One way to look at intelligence is to rename it as "concept-building". You can extrapolate from small things and put together the pieces to make a concept, and then put those concepts together to create even higher level concepts. As every semi-intelligent person knows, thought processes are a little more complicated than that, but it's a good place to start.
So the two things that it comes down to is gathering knowledge and then putting two and two together, or inferring things from that knowledge (and actually, this is how one type of AI called an Expert system works).
So when you're talking about gathering knowledge, you also run into a lot of little bastard problems, like how to represent that knowledge. How do we remember pictures, images and video? It's difficult to say how exactly we should do it for an AI, but people are making big progress in the area. And then you have to figure this out for every type of knowledge. This, of course, can be a classic case of human limitations affecting how we build our AI. There's a way to remedy this.. which I will come to in a minute.
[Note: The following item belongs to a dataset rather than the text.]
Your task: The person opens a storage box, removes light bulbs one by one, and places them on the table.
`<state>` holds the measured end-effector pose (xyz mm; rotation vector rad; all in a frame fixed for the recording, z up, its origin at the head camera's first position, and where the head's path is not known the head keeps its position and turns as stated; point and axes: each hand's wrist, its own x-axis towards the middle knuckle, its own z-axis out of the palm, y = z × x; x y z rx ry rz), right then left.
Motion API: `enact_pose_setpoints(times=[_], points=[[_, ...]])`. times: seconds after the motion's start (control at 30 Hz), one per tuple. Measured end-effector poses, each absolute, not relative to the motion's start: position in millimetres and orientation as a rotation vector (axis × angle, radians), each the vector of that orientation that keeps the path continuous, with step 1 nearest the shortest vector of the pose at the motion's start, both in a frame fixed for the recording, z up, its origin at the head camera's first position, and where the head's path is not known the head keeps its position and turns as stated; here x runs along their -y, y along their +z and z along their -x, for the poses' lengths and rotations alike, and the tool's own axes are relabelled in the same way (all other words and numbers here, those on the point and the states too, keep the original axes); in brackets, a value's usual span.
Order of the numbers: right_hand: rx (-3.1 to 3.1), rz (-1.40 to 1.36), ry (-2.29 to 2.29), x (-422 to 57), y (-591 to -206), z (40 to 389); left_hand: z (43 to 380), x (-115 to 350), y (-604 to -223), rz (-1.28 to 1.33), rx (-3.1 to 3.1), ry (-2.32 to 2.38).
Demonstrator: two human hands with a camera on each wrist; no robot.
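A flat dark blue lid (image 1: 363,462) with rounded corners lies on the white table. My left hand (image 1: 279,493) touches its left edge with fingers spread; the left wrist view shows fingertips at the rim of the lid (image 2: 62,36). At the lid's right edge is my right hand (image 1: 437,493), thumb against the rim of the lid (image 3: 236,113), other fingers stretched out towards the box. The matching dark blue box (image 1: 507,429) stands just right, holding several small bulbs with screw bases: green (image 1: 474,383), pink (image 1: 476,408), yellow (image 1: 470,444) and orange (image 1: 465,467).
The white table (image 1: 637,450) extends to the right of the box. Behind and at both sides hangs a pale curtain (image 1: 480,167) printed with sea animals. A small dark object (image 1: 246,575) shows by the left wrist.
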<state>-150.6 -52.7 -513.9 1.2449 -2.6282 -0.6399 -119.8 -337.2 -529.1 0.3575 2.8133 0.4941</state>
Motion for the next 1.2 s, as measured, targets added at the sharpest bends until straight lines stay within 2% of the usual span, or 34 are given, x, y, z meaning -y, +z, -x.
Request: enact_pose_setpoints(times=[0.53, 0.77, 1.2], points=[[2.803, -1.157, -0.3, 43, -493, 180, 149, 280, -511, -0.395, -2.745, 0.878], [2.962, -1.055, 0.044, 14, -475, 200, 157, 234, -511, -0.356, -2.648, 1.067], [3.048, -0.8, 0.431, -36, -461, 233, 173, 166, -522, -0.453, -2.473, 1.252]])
When you talk about inference, you're talking about your core logic. Well, how does that work? How often are we supposed to revisit our knowledge and apply our logic to it? Maybe you've had this problem yourself: you find yourself having some bizarre belief and immediately change it once you realize, but before that you "believed" what you believed for a long time even after you may have acquired knowledge about it (I know this has happened to me, plenty of times actually). And moreover, humans aren't pure logic, but we are still really good at some things that pure logic machines aren't. So how do you take that into account? There are some ways around it, and it basically involves not doing things perfectly (think probabilistic instead of deterministic). Still, anything we do to build this thing will involve the imposition of our own limitations. But like I said before, we're not doomed.
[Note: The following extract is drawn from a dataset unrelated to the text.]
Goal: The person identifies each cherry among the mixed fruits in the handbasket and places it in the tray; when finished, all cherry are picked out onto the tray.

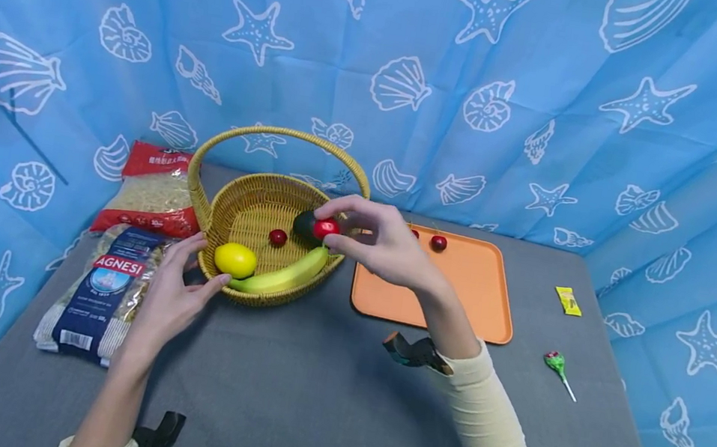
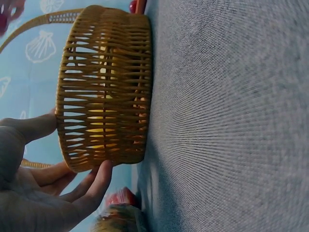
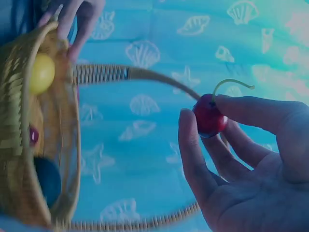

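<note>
My right hand (image 1: pixel 386 246) pinches a red cherry (image 3: pixel 210 116) by thumb and fingertips, its green stem sticking out. In the head view it is over the right rim of a wicker basket (image 1: pixel 273 301). My left hand (image 1: pixel 175 294) grips the basket's left rim, thumb on the near side and fingers around the outer wall. Inside the basket lie a yellow lemon (image 1: pixel 235 260), a banana (image 1: pixel 284 274), another cherry (image 1: pixel 278 238) and a dark oval fruit (image 1: pixel 305 225), partly hidden behind the held cherry.
An orange tray (image 1: pixel 451 296) right of the basket bears cherries (image 1: pixel 439 243), partly hidden by my right hand. Left stand an Agnesi pasta bag (image 1: pixel 105 288) and a red-and-clear bag (image 1: pixel 155 189). A yellow wrapped candy (image 1: pixel 568 301) and a lollipop (image 1: pixel 556 363) lie far right.
</note>
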Demonstrator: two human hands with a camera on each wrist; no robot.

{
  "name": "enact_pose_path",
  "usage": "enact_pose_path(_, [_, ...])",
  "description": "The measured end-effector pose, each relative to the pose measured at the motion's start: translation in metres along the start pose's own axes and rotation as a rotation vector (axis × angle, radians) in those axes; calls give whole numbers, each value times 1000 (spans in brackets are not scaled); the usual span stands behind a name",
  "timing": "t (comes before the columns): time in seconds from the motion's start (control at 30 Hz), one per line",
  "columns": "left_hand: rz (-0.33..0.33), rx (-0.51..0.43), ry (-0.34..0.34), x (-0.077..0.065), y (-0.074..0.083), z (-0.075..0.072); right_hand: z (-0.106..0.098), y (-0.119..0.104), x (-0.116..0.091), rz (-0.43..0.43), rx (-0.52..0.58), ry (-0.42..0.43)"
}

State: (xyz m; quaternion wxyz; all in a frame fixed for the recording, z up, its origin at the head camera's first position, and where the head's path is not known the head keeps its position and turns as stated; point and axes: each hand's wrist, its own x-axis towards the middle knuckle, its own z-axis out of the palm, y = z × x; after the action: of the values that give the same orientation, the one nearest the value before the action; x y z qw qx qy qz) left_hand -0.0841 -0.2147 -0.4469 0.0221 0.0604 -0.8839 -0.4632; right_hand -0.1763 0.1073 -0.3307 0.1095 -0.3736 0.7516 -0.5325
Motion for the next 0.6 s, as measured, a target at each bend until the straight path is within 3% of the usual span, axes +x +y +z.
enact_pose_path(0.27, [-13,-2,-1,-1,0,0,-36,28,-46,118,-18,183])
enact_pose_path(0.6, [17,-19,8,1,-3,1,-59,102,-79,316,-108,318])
You have to think back to one of the things that motivated AI to start. Sure we have this whole, what if we could have humans inside computers thing. But another way to look at it is that we have these programs that do exactly what we tell them to, down to the letter. Can you imagine if you had to do this with your kid? It's really annoying, so why not just let your kid learn instead of bothering you with everything all of the time like a little baby. So we want programs to learn. Well, learn what? It turns out that you have to do a lot of hard work to get it to learn a specific thing. But then you're in your chair one evening drinking coffee and you get this, like, totally meta idea: what if I can make my program learn how to learn? As in, what if it knows what it needs to learn without me telling it? Picture it like a baby learning how to talk. No one "tells" the baby how to speak English, he'll just pick up bits and pieces over a few years and put it together himself.
In the same way, we are developing tools for programs that can learn, and then learn how to learn, learn what to learn, and basically bootstrapping its own intelligence in that way. My impression has been that in most of AI, this hierarchical approach is what makes sense to everyone, but it's just been too hard. Deep learning, for instance, has been incredibly successful in applying this approach, and although there are lots of things that are still being designed by hand, its main attraction is that it does a lot of things that other AI techniques cannot do, and that is to learn what it thinks it should learn (in more technical terms, it's like really good Unsupervised learning). It's not impossible to imagine how we would develop methods to find out what the best ways to do the parts that are designed by hand automatically. Also, I think the human brain has some hierarchy to it, but you might want to ask someone like Paul King about that for details.
Anyway, an AI that's more intelligent than humans seems like a logical conclusion.